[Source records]
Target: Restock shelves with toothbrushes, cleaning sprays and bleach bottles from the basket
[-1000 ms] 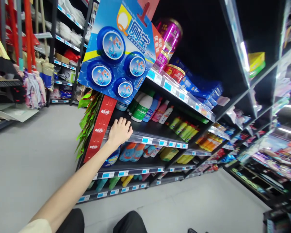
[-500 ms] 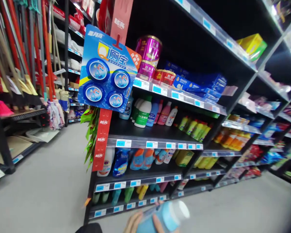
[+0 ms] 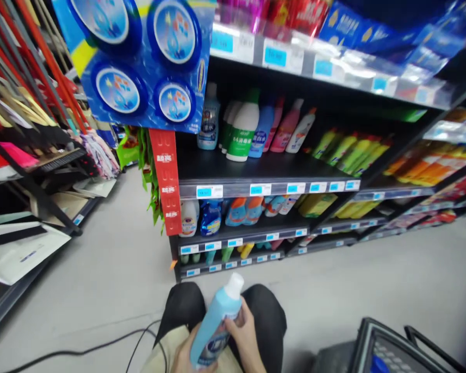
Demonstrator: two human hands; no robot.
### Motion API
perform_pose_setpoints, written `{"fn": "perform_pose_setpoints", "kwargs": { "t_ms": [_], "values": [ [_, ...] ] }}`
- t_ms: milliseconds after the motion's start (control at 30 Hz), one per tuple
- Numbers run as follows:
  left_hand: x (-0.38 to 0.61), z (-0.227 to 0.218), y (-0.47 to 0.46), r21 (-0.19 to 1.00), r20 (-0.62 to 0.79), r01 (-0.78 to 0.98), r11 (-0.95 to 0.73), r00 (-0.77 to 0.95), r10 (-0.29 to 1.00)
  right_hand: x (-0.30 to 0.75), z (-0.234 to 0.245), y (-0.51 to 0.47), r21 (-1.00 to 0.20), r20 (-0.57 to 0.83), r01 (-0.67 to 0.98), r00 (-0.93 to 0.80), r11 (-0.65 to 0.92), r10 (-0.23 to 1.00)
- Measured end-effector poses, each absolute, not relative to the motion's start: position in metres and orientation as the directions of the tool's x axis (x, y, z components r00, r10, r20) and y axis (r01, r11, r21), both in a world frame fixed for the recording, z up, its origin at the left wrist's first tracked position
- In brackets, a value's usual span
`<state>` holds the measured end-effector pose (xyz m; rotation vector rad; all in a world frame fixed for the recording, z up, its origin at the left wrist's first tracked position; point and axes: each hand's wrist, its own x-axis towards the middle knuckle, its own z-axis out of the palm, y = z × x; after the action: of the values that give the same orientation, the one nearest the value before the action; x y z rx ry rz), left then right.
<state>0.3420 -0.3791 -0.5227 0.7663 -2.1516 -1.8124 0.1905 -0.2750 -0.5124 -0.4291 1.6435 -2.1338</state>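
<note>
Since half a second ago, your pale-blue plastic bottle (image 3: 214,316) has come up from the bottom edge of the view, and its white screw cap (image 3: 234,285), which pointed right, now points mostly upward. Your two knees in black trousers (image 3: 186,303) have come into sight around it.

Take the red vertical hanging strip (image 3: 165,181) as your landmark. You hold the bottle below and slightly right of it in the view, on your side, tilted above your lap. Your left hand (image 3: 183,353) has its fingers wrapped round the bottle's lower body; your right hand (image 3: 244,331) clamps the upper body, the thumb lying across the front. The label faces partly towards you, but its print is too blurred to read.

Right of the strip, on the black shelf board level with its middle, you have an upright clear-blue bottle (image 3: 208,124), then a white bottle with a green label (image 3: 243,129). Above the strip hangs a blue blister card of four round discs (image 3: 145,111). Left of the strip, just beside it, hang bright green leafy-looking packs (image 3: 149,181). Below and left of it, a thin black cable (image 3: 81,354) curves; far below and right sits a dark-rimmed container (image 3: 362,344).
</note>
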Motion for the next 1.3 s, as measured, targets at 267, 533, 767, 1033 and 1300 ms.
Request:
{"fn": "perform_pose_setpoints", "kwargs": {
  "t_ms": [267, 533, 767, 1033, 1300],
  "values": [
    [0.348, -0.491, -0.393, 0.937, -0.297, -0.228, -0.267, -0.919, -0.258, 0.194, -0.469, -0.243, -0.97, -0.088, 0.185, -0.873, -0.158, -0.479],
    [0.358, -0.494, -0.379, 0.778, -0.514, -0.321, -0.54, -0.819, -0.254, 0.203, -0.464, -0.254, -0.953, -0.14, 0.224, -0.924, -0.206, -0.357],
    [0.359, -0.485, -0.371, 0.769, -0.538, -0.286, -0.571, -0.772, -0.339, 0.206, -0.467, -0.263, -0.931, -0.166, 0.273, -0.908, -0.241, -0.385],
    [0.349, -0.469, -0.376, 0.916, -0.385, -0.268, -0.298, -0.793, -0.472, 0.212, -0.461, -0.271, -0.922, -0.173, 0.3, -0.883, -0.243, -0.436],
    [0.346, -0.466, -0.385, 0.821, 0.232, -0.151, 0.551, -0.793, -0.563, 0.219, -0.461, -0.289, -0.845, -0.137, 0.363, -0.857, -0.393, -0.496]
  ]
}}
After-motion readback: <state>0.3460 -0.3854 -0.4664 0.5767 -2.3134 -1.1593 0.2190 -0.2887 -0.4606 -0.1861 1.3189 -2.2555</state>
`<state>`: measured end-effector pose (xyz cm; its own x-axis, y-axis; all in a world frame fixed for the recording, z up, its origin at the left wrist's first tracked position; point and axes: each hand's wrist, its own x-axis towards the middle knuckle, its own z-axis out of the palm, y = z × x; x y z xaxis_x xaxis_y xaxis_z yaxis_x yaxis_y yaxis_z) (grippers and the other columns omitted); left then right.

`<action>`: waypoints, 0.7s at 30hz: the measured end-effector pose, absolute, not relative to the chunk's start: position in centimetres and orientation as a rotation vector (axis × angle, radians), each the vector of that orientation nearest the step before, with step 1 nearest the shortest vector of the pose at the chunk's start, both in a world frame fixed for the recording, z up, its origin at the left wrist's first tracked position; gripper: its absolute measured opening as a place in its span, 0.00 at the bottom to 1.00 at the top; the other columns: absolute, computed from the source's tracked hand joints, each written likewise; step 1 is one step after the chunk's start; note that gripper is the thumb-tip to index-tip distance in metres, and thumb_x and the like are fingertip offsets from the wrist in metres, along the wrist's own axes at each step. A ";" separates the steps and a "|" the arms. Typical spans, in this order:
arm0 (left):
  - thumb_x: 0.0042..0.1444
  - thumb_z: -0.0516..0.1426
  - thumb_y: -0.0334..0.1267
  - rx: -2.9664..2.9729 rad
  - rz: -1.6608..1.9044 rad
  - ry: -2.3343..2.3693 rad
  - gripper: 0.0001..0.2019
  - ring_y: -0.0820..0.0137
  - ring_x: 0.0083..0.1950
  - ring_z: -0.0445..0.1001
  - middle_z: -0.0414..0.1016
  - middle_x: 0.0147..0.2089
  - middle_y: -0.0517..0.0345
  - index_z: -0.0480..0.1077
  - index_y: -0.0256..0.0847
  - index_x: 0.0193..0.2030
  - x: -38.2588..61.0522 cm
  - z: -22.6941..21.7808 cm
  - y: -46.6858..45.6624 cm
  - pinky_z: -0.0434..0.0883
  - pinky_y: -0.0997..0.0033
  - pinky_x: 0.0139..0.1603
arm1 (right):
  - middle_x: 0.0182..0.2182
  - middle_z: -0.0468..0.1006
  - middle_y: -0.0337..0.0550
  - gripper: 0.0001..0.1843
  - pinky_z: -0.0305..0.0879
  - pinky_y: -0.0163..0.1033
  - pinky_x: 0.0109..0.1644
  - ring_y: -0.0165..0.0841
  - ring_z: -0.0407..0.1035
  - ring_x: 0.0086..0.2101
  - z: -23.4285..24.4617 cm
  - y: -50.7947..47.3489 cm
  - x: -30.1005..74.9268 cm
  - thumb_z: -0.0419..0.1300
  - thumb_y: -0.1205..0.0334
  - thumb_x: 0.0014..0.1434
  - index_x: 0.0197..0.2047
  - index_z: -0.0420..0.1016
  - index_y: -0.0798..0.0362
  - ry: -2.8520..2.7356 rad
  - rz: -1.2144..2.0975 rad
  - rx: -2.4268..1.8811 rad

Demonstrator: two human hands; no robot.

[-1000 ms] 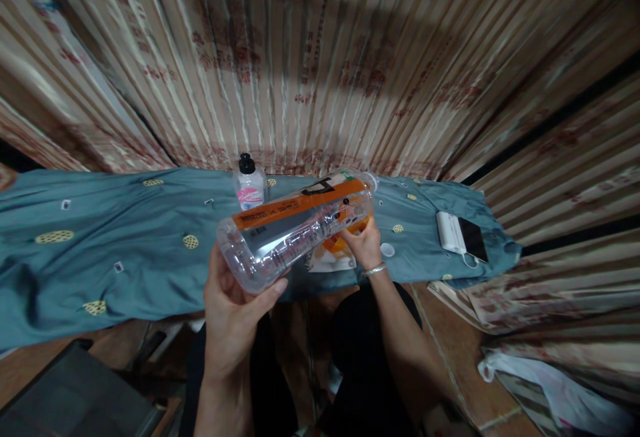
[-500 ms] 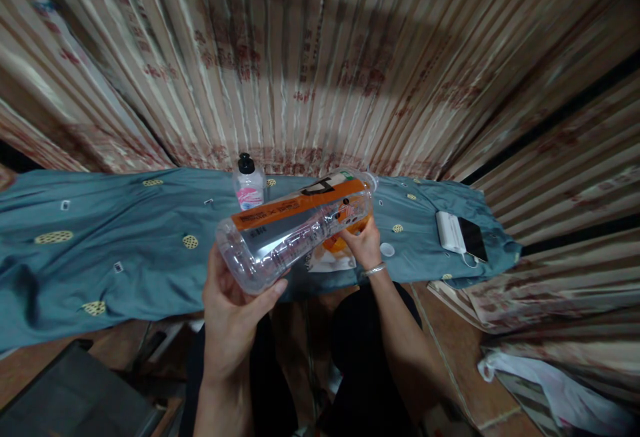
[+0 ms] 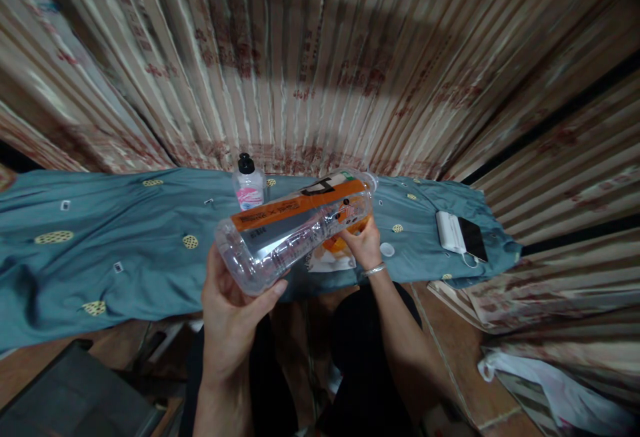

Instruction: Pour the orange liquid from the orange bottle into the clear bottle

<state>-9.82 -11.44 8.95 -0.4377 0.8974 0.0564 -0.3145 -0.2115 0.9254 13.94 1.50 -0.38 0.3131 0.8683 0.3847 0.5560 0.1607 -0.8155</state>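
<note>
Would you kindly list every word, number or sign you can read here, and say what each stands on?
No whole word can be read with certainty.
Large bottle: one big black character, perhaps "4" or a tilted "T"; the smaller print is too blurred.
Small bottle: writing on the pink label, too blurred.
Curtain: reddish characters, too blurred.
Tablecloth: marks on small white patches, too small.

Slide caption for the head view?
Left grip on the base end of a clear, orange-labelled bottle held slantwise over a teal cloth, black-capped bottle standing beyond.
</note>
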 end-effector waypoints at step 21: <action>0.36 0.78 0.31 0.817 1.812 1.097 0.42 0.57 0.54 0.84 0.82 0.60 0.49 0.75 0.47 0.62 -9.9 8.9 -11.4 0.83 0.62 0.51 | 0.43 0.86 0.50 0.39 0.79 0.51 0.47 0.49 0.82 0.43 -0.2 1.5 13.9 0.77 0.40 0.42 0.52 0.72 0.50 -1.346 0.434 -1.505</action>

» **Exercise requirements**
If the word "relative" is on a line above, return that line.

» **Answer below**
- Measured end-effector poses, each absolute, not relative to the motion's start: position in metres and orientation as the directions of the tool's x axis (x, y, z components r00, r10, r20) and y axis (r01, r11, r21), both in a world frame fixed for the recording, z up, its origin at the left wrist's first tracked position
`<action>`: waypoints, 0.7s at 30hz: the measured end-effector pose, absolute, not relative to the chunk's start: position in centimetres and orientation as a rotation vector (axis × angle, radians), each the vector of that orientation nearest the step before, with step 1 nearest the shortest vector of the pose at the chunk's start, both in a world frame fixed for the recording, z up, its origin at the left wrist's first tracked position; gripper: its absolute measured opening as a place in its span, 0.00 at the bottom to 1.00 at the top; the other columns: absolute, computed from the source's tracked hand joints, each written likewise; step 1 is one step after the chunk's start; note that gripper is the thumb-tip to index-tip distance in metres, and thumb_x and the like are fingertip offsets from the wrist in metres, along the wrist's own axes at each step. A ";" separates the steps and a "|" the arms. Typical spans, in this order:

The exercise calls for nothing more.